In the context of resorting to external borrowing, it is noteworthy that not only the authority was forced to pay the highest interest rates in the world to be able to borrow due to many negative conditions surrounding the Egyptian economy, but it is also held responsible for the high cost of insuring Egypt’s sovereign debt, which according to the figure below amounted to 19% since early this year, and reached its highest level since May 2020, amid a decline in net foreign assets in Egyptian banks, and high returns on sovereign bonds due in 2029 and 2032.
Of course, the significance of insurance payments on external loans is increasing in light of the sharp growth of such loans since 2013. It suffices to know that in 2013 the external debt was $ 47 billion, against about $ 137.4 billion in late September 2021, where the increase is three times its value in just 8 years.

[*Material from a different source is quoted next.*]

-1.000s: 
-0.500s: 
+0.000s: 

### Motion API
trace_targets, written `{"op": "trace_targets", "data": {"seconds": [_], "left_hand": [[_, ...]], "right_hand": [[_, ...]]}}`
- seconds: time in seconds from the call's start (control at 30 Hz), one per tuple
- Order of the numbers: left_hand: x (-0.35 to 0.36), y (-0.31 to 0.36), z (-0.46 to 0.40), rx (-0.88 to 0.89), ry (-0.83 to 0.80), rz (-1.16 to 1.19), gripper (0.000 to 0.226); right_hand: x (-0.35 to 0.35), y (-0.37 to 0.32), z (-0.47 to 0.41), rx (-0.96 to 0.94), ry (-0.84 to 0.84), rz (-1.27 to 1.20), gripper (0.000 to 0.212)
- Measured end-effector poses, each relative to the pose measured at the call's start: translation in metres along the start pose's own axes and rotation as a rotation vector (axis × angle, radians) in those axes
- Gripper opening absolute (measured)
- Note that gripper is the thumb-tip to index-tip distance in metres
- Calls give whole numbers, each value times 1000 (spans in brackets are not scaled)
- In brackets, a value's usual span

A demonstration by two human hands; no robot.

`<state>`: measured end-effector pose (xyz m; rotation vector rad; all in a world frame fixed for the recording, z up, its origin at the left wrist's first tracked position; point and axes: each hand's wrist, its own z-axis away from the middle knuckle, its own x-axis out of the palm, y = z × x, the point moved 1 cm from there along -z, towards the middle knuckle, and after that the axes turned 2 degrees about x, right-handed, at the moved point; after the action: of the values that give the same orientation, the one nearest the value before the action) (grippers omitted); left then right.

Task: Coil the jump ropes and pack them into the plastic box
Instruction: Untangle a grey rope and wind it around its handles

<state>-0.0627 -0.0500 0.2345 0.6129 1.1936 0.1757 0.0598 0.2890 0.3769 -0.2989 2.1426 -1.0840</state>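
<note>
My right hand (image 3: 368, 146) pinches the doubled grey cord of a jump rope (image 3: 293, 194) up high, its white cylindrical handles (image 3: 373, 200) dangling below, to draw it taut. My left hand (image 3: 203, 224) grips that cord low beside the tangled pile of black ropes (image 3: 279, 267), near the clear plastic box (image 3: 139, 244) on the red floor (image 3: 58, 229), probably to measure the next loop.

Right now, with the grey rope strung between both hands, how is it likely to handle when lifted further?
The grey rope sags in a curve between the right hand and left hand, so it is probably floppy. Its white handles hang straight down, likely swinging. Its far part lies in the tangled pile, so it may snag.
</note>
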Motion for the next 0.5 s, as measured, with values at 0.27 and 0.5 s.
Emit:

It is also noteworthy that bilateral loans will play a major role in the coming period, and China will most likely emerge as a lever for the Egyptian economy and regime. However, everyone knows the size of China’s requirements and mortgages for borrowing, taking into mind that the Egyptian mortgaged assets may be subject to confiscation from China in the event of a halt in repayment, as happened in many African countries.
3- Sale of state-owned assets
The Egyptian government has repeatedly announced its program for government offerings and the companies to be privatized, which has been postponed more than once since 2018 under the pretext of the declining stock prices, and waiting for them to rise again, but under the current circumstances, the matter has become urgent to face challenges.
Bloomberg has recently announced that the Abu Dhabi Sovereign Fund, represented by the Abu Dhabi Holding Company ADQ, held talks with Egypt to buy Egyptian state-owned stakes in some of the most successful public companies, most notably 18% stake in the Commercial International Bank, and the “Fawry” banking services company and stakes owned by the Egyptian government in Abu Qir Fertilizers and Chemical Industries, Mist Fertilizer Production Company and Alexandria Container and Cargo Handling Company, with a total of $2 billion.
Announcement of these government sales to the UAE reveals several things, including, as usual, selling the most profitable companies such as the Commercial International Bank, and also highly profitable strategic companies such as fertilizer companies, in light of lack of transparency in evaluation of such companies.
However, what is new in this regard, is likely emergence of an option titled “Choose What To Buy”, where the stakes in companies announced to be sold to the UAE were in no way offered for sale in the government’s offering program, which shows the extent of the predicament in which the Egyptian authority has been involved.
It has also been announced recently, within the framework of the Egyptian-Qatari rapprochement, that Qatar would invest $5 billion in Egypt, likely to be in the purchase of assets similar to the agreement with the UAE.
This was followed by announcing that the Sovereign Fund of Egypt signed an agreement with the Saudi Public Investment Fund, regarding the Saudi Sovereign Fund’s investment of up to $10 billion in Egypt in cooperation between the two funds in various sectors, including: education, health care, agriculture and financial sectors.
The acceleration of wasting the state’s strategic assets at the lowest prices is the title of the coming stage of privatization in Egypt, with continuing implementation of the existing projects, and maintaining the economic and political benefits of stakeholders.
However, these funds will unfortunately evaporate in the same way as the hills of previous external loans.